Ley Chile - Circular Bancos 3633 (24-ene-2018) M. de Hacienda; Superintendencia de Bancos e Instituciones Financieras - Biblioteca del Congreso Nacional de Chile

La evolución de la industria financiera, particularmente la incorporación de las tecnologías de la información en la forma de generar, procesar y administrar sus activos de información, involucran nuevos riesgos que afectan a los procesos intrínsecos del negocio de la institución. En este ámbito la Ciberseguridad, concepto que comprende al conjunto de acciones para la protección de la información presente en el ciberespacio, así como de la infraestructura que la soporta, es fundamental para evitar los efectos adversos de sus riesgos y amenazas inherentes sobre la seguridad de la información y la continuidad del negocio.

En dicho contexto, el presente cambio normativo establece lineamientos mínimos que deben ser considerados por las instituciones a fin de gestionar la seguridad de sus activos de información sujetos a riesgos en el ciberespacio, entendido como el entorno que permite la interacción lógica, a través de la conexión de redes tecnológicas. Lo anterior también considera la necesidad de generar una base de incidentes de Ciberseguridad bajo un estándar común, que tiene por objeto establecer un lenguaje y nivel de información mínimo y homogéneo en la industria.

La debida adhesión de las entidades fiscalizadas a estos lineamientos y buenas prácticas será parte de la evaluación de gestión establecida en el Capítulo 1-13 de la Recopilación Actualizada de Normas, específicamente la letra C) del numeral 3.2 del Título II sobre la Administración del Riesgo Operacional.

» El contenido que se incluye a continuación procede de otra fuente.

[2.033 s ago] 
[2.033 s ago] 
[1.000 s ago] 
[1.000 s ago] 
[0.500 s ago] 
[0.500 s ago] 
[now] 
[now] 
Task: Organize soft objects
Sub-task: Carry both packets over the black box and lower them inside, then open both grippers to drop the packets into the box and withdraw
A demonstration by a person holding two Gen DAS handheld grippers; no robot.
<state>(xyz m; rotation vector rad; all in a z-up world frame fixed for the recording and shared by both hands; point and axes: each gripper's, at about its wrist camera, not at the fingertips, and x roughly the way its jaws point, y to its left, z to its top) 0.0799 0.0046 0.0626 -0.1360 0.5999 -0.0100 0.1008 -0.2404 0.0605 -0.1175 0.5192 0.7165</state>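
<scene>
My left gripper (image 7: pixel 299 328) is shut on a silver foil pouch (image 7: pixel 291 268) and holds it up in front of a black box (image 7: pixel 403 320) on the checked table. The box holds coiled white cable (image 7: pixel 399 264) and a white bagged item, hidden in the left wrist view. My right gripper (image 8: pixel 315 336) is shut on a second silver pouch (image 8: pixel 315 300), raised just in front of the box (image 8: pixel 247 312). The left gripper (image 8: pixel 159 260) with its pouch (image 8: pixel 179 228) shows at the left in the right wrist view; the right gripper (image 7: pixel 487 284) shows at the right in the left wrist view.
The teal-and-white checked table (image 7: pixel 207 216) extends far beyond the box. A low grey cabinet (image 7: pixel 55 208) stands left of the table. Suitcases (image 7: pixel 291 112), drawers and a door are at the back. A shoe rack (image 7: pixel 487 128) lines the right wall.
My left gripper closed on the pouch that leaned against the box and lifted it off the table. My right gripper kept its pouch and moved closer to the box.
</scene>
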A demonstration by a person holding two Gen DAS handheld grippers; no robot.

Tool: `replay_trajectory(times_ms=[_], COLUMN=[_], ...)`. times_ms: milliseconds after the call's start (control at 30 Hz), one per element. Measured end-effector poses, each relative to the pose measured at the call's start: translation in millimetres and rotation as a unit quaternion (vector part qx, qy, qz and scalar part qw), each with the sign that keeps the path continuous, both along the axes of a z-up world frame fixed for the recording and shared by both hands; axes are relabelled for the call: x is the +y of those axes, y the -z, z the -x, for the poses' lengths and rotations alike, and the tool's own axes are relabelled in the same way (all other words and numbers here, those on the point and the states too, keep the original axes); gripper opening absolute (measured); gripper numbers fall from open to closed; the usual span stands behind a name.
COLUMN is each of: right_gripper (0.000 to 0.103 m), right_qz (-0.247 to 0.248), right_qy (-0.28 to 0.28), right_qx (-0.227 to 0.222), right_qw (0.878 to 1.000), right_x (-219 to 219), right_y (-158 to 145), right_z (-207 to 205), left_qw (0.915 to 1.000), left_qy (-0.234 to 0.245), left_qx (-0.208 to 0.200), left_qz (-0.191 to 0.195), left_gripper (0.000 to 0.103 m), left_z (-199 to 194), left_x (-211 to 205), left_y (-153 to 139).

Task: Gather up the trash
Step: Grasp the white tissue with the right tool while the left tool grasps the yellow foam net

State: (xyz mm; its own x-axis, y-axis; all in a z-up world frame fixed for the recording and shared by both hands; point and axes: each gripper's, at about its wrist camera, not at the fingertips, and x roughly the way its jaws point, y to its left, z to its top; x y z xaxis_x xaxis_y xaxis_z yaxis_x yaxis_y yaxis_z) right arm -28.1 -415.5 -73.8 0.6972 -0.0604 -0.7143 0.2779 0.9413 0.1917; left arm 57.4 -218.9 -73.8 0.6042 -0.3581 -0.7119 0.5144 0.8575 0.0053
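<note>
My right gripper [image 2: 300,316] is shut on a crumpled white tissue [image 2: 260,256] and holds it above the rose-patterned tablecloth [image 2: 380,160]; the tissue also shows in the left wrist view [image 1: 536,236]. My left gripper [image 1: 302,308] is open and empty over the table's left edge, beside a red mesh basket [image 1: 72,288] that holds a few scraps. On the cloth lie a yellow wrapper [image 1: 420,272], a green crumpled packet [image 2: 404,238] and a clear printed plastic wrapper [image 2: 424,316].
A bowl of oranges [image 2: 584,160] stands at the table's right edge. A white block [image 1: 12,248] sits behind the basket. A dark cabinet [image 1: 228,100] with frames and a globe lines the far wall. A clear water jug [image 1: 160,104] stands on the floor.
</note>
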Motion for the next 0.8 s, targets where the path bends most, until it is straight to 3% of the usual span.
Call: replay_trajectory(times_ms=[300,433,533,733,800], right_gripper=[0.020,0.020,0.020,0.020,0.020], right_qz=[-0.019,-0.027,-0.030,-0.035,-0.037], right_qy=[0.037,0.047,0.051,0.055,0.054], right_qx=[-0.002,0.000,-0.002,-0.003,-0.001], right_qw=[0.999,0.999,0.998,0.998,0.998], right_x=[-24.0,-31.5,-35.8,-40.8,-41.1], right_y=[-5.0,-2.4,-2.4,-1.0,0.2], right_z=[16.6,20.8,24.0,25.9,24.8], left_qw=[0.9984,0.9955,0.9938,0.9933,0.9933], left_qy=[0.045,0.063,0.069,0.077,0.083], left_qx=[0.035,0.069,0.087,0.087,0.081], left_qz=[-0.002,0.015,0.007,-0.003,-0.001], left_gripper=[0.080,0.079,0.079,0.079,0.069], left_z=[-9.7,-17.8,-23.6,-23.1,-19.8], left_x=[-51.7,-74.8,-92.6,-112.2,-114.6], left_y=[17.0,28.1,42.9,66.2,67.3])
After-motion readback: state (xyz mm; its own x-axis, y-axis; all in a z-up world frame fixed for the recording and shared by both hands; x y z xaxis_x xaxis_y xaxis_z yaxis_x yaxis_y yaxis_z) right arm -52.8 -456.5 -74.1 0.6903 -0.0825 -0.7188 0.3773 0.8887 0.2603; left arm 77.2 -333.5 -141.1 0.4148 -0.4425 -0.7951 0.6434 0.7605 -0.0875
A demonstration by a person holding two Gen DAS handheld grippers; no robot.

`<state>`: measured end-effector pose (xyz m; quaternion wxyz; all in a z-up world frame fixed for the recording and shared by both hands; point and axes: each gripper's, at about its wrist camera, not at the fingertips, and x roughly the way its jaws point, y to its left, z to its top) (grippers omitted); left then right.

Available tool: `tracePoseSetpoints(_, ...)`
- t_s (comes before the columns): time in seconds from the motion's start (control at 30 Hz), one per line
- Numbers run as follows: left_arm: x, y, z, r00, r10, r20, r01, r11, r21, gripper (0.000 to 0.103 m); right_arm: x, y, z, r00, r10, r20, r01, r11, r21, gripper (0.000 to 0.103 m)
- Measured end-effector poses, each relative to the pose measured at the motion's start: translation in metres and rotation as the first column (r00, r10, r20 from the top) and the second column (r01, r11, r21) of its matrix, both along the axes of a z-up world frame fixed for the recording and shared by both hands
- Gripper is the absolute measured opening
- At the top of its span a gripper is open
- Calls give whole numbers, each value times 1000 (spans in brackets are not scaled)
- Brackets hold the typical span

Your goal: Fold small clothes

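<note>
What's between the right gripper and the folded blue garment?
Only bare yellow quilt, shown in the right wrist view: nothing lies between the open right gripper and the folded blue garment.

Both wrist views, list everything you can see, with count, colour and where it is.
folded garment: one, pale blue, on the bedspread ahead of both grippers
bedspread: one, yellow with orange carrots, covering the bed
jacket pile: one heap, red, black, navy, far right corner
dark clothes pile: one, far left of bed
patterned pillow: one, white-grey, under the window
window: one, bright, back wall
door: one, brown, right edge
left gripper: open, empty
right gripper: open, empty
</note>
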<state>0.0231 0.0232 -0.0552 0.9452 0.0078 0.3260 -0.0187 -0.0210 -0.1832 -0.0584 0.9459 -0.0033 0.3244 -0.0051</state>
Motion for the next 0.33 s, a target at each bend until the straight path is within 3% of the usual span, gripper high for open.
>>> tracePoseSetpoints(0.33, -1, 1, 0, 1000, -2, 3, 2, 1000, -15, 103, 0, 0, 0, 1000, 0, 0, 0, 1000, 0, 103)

Como consecuencia de los cambios señalados, se introducen los siguientes ajustes a los Capítulo 1-13 y 20-8 de la Recopilación Actualizada de Normas:

1. Capítulo 1-13

a) Se intercala lo siguiente como cuarto párrafo de la letra C) del numeral 3.2 del título II:

"Asimismo, es esencial que las instituciones cuenten con una clara definición, caracterización e identificación de los principales activos de información y de la infraestructura física que soporta y resguarda la seguridad de los mismos. En este ámbito, las entidades también deben gestionar la seguridad de sus activos de información expuestos a riesgos en el ciberespacio, entendido este como el entorno que permite la interacción lógica, es decir, no física, mediante la conexión de redes tecnológicas".

b) Se modifica la situación descrita en la duodécima viñeta del párrafo séptimo de la letra C) del numeral 3.2 del título II, quedando como sigue: "El banco cuenta con una estructura dedicada que permite administrar la seguridad de la información en general y de Ciberseguridad en particular, en términos de resguardar su confidencialidad, integridad y disponibilidad. Respecto a la gestión de la Ciberseguridad, la entidad al menos contempla los aspectos descritos en el Anexo N° 3 de este Capítulo y en el numeral 2 del Capítulo 20-8 de esta Recopilación.".

c) Se agrega el nuevo Anexo N° 3, que contiene los lineamientos de gestión que deben ser considerados en el ámbito de la Ciberseguridad.

2. Capítulo 20-8

Se reemplaza el Capítulo 20-8 "Comunicación inmediata de incidentes operacionales relevantes", por el nuevo Capítulo 20-8 "Información de Incidentes Operacionales Relevantes y Base de Datos de Incidentes de Ciberseguridad". El nuevo texto de este Capítulo, mantiene la obligación de informar a la Superintendencia los incidentes operacionales relevantes, y además establece las condiciones que se deben observar para generar y mantener una base de incidentes en el ámbito de la Ciberseguridad.

Se adjuntan las hojas de la Recopilación que contienen el texto del nuevo Capítulo 20-8 y las que reemplazan a las siguientes: hojas N°s 13, 14, 15, 16 y 17 del Capítulo 1-13 y las que contienen su nuevo Anexo N° 3; hoja N° 4 del Índice de Capítulos; y hojas N°s 6 y 11 del Índice por Materias.